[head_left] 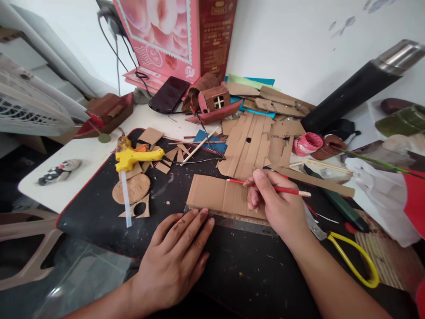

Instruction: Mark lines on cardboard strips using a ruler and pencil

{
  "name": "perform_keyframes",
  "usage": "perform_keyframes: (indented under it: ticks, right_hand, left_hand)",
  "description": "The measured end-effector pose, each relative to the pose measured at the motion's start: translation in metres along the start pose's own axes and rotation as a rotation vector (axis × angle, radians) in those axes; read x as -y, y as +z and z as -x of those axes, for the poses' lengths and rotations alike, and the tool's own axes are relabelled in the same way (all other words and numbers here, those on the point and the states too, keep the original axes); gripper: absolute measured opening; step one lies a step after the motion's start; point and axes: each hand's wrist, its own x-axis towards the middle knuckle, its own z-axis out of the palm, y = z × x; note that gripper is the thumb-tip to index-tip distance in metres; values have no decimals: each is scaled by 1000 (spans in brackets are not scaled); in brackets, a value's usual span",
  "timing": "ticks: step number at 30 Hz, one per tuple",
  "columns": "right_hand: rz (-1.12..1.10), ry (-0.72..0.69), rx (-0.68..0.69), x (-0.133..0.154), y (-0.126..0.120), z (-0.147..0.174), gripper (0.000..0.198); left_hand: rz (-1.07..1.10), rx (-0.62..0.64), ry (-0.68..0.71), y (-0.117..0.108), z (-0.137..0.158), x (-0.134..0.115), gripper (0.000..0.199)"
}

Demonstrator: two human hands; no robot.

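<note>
A rectangular piece of brown cardboard lies on the black mat in front of me. A dark ruler runs along its near edge. My left hand lies flat, its fingertips on the ruler's left end and the cardboard's edge. Above the cardboard's right part, my right hand is closed round a red pencil, which points left and slants across the board. My right palm and wrist hide the ruler's right end.
On the left lies a yellow glue gun among cardboard scraps. Scissors with yellow handles rest by my right forearm. Behind are stacked cardboard strips, a small model boat, a phone and a leaning black flask.
</note>
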Motion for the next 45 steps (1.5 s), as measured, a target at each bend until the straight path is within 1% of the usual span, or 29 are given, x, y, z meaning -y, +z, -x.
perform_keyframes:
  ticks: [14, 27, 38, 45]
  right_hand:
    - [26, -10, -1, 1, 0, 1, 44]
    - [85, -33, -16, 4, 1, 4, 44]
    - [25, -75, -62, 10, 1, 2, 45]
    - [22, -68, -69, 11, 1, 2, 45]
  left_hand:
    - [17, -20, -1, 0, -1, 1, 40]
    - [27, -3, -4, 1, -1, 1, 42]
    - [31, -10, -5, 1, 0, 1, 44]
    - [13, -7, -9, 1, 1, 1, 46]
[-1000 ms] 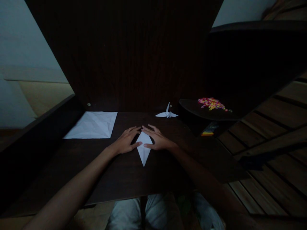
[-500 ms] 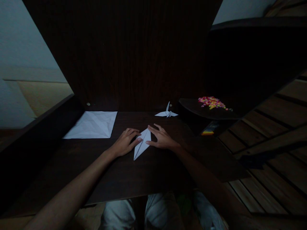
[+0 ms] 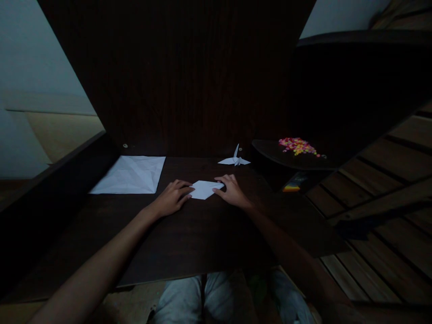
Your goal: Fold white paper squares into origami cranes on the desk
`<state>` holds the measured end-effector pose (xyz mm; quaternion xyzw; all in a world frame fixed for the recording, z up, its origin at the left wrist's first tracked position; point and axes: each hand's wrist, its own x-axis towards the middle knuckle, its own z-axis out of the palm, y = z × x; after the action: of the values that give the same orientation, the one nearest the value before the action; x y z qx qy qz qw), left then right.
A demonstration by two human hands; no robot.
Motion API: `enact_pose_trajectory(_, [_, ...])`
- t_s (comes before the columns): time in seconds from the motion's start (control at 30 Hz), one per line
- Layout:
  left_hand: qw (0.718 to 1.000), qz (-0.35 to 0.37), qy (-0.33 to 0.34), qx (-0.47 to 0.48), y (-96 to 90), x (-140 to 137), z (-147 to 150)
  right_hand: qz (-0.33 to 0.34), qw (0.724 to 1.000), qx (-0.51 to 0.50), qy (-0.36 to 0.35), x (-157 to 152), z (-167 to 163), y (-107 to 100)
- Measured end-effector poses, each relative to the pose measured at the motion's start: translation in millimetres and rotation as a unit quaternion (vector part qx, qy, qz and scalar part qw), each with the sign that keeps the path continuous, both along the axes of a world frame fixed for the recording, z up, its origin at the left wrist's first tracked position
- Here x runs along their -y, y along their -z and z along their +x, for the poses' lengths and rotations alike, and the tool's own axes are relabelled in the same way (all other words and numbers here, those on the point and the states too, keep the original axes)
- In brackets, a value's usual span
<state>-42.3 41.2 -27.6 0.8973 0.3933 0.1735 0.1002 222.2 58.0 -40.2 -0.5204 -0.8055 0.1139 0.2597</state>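
A folded white sheet of paper (image 3: 203,190), pointed at its ends, lies between my hands just above the dark desk. My left hand (image 3: 172,198) pinches its left end between thumb and fingers. The right end is gripped by my right hand (image 3: 232,191), thumb in front and fingers behind. Beyond my right hand stands a white paper crane (image 3: 235,160) with wings spread. Off to the left, a creased white paper sheet (image 3: 133,175) lies flat, apart from my left hand.
Small colourful pieces (image 3: 299,146) are heaped on a dark rounded shelf (image 3: 270,150) at the right. Beneath it sits a small box with a yellow and orange edge (image 3: 292,186). A tall dark panel (image 3: 202,81) rises behind the desk (image 3: 189,247), and a low side board (image 3: 57,180) borders its left.
The folded paper has turned from a steep slant to lying nearly sideways. My hands have moved apart, from resting flat on it to gripping its two ends.
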Motion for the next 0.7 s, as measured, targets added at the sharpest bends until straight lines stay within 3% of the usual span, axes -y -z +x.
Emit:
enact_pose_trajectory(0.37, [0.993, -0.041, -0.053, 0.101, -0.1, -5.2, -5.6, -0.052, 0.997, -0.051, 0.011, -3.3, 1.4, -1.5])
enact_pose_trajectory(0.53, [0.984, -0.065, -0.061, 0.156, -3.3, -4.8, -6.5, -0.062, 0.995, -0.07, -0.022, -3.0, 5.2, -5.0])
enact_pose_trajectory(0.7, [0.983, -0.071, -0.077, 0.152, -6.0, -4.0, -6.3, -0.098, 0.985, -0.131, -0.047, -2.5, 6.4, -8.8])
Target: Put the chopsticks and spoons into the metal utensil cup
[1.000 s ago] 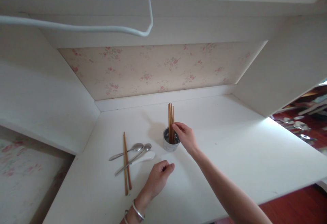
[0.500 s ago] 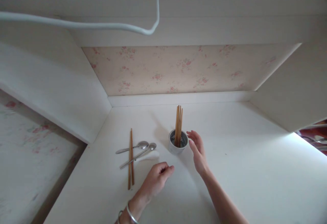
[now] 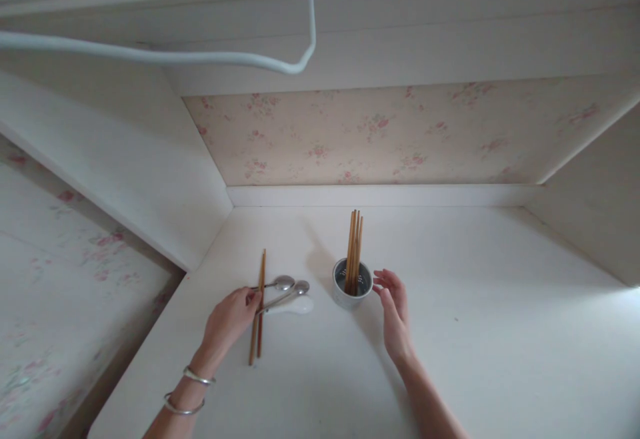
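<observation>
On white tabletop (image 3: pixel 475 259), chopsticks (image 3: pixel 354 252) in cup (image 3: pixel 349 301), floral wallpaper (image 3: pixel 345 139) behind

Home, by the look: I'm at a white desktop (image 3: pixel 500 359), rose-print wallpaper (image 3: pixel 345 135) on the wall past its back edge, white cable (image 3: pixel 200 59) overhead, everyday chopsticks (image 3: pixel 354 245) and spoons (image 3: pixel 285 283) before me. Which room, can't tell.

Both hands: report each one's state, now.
Left hand: fingers curled at the lying chopsticks and metal spoons; whether it grips any cannot be told.
Right hand: open, holding nothing, beside the cup.
</observation>
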The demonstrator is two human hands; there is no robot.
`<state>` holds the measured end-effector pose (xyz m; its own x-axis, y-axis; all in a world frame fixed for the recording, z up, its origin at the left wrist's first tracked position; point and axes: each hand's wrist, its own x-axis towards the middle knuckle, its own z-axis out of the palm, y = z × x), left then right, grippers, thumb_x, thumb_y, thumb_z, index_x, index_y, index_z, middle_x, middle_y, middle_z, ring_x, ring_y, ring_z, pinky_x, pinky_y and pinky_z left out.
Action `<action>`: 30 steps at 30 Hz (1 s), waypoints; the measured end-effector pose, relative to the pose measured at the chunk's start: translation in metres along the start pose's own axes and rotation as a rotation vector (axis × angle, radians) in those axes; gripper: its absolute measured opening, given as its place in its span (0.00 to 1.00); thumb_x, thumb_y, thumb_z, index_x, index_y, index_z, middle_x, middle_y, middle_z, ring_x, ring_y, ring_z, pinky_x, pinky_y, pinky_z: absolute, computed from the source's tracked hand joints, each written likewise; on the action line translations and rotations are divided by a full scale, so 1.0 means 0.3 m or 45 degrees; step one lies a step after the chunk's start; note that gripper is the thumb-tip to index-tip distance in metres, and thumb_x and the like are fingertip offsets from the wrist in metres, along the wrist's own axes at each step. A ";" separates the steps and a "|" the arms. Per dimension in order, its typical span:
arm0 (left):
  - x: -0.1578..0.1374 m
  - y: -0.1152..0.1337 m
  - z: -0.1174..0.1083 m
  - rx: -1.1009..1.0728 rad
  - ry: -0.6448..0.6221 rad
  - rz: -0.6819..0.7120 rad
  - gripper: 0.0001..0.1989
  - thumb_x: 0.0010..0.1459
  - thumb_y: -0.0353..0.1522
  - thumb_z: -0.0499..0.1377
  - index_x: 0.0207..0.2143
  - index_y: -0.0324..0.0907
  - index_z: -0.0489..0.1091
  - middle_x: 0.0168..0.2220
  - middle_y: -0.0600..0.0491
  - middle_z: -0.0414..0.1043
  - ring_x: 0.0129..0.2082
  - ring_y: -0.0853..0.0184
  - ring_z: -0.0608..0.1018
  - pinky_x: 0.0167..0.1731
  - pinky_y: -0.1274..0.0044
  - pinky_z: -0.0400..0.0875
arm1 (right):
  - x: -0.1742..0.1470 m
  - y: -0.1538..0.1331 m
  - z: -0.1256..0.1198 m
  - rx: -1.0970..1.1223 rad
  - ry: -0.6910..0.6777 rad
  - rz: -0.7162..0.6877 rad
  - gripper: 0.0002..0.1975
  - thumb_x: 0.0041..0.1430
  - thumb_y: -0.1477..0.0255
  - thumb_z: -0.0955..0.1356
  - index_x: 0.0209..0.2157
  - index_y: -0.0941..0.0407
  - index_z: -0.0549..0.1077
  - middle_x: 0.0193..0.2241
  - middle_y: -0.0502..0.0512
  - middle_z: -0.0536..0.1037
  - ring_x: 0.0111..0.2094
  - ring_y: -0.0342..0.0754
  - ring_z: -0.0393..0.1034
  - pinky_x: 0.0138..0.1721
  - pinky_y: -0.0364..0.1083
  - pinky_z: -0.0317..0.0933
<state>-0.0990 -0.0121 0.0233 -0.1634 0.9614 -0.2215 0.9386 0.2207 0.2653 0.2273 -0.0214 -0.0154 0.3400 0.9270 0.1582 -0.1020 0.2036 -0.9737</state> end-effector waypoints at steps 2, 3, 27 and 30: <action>0.017 0.006 0.005 0.027 -0.034 0.013 0.19 0.61 0.44 0.46 0.36 0.44 0.73 0.38 0.48 0.78 0.37 0.59 0.78 0.33 0.75 0.64 | -0.002 -0.004 -0.002 -0.018 -0.026 0.010 0.17 0.61 0.61 0.63 0.51 0.47 0.64 0.50 0.56 0.68 0.47 0.52 0.64 0.53 0.56 0.57; 0.024 0.010 0.007 0.037 -0.045 0.020 0.20 0.62 0.44 0.46 0.35 0.44 0.73 0.38 0.47 0.78 0.38 0.58 0.78 0.34 0.74 0.64 | -0.002 -0.005 -0.003 -0.025 -0.037 0.015 0.17 0.62 0.61 0.63 0.51 0.47 0.63 0.50 0.56 0.68 0.47 0.52 0.64 0.53 0.56 0.57; 0.087 0.159 -0.132 0.028 0.599 0.270 0.17 0.64 0.39 0.44 0.37 0.41 0.68 0.37 0.47 0.74 0.36 0.62 0.76 0.35 0.76 0.64 | -0.003 0.008 -0.004 -0.062 -0.083 0.064 0.17 0.61 0.59 0.62 0.51 0.47 0.63 0.50 0.55 0.68 0.48 0.53 0.64 0.52 0.56 0.59; 0.074 0.201 -0.164 -0.107 0.702 0.291 0.17 0.63 0.40 0.45 0.37 0.40 0.69 0.35 0.48 0.74 0.34 0.63 0.75 0.35 0.76 0.64 | -0.004 0.008 -0.004 -0.053 -0.083 0.056 0.18 0.61 0.58 0.62 0.51 0.48 0.63 0.50 0.56 0.68 0.48 0.53 0.64 0.52 0.56 0.59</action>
<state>-0.0608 0.0306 0.0805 -0.1151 0.9245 0.3633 0.9450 -0.0107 0.3269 0.2278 -0.0224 -0.0181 0.2742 0.9536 0.1241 -0.0757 0.1501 -0.9858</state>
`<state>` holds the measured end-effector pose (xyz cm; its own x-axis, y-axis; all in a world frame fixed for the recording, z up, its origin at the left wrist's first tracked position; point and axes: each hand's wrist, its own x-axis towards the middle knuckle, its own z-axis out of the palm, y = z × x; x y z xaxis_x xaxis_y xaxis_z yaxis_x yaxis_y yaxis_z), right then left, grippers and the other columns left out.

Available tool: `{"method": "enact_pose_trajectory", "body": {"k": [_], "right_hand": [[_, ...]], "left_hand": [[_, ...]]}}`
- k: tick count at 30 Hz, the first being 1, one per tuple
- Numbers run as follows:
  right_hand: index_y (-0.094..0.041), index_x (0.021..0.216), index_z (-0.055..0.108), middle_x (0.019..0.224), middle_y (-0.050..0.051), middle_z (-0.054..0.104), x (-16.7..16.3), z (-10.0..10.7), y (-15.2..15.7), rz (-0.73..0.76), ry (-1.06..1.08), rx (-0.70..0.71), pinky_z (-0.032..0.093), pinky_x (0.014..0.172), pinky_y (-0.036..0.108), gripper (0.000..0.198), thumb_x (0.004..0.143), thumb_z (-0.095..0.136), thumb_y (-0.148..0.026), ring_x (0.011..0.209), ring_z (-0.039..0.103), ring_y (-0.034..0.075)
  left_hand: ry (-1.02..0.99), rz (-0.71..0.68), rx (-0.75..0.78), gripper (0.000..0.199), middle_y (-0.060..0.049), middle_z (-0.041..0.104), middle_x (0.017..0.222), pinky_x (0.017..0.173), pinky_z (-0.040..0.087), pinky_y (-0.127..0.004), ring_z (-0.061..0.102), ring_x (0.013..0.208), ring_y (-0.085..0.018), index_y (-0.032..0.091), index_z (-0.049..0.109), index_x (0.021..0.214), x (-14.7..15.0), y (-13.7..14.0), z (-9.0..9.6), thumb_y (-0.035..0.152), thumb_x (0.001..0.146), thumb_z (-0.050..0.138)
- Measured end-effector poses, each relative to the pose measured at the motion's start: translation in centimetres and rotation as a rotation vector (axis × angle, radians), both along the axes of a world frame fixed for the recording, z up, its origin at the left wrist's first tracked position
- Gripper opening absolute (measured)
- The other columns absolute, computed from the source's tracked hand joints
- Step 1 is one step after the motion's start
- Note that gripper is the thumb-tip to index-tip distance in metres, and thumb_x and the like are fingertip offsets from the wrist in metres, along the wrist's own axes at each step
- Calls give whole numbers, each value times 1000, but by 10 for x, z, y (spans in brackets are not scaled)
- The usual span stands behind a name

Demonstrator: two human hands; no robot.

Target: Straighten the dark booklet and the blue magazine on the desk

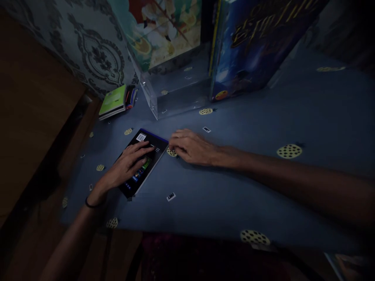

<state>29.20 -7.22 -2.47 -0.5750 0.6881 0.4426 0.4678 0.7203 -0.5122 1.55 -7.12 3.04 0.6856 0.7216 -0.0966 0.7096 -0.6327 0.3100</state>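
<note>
A dark book [149, 137] with a barcode and small coloured pictures on its upward face lies at a slant on the table. My left hand [129, 162] rests flat across it, fingers stretched out and a dark band around the wrist. Just right of the book's upper right corner, my right hand [191, 147] lies on the cloth with its fingers curled in. I see nothing inside those fingers; whether they touch the book's corner I cannot tell.
Behind my hands stands a clear acrylic holder [181, 95] with an illustrated book [172, 35] in it. To its right several upright books show a blue cover [252, 50]. A small stack with a green-covered book [114, 99] lies back left. Pineapple-printed blue cloth [228, 195] covers the table.
</note>
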Motion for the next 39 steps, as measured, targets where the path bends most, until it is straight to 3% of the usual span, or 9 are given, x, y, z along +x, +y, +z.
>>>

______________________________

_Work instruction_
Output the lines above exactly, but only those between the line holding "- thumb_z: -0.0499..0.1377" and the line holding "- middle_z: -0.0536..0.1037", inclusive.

_Task response_
  - thumb_z: -0.0499..0.1377
  - index_x: 0.0207..0.2143
  - index_y: -0.0324..0.0907
  - index_z: -0.0489..0.1091
  - middle_x: 0.0168..0.2220
  - middle_y: -0.0600..0.0491
  - middle_z: -0.0414..0.1043
  - ring_x: 0.0129..0.2082
  - ring_y: -0.0853..0.0184
  - ring_z: -0.0608..0.1018
  - pinky_x: 0.0167..0.1731
  - pinky_y: -0.1274..0.0044
  - pinky_z: -0.0400..0.0875
arm1 (right):
  - x: -0.1742..0.1470 m
  - y: -0.1538..0.1331 m
  - z: -0.1256..0.1198 m
  - rx: -1.0970..1.1223 rad
  - ry: -0.6910..0.6777 rad
  - rz: -0.7162..0.6877 rad
  - gripper: 0.0002..0.1975
  - thumb_x: 0.0041..0.1430
  - thumb_y: -0.1477..0.0255
  - thumb_z: -0.0955..0.1356
  - index_x: 0.0209..0.2157
  - index_y: -0.0941..0.0407
  - index_z: -0.0549..0.1077
  - middle_x: 0.0193..0.2241
  - middle_y: -0.0502..0.0512
  - middle_z: -0.0536..0.1037

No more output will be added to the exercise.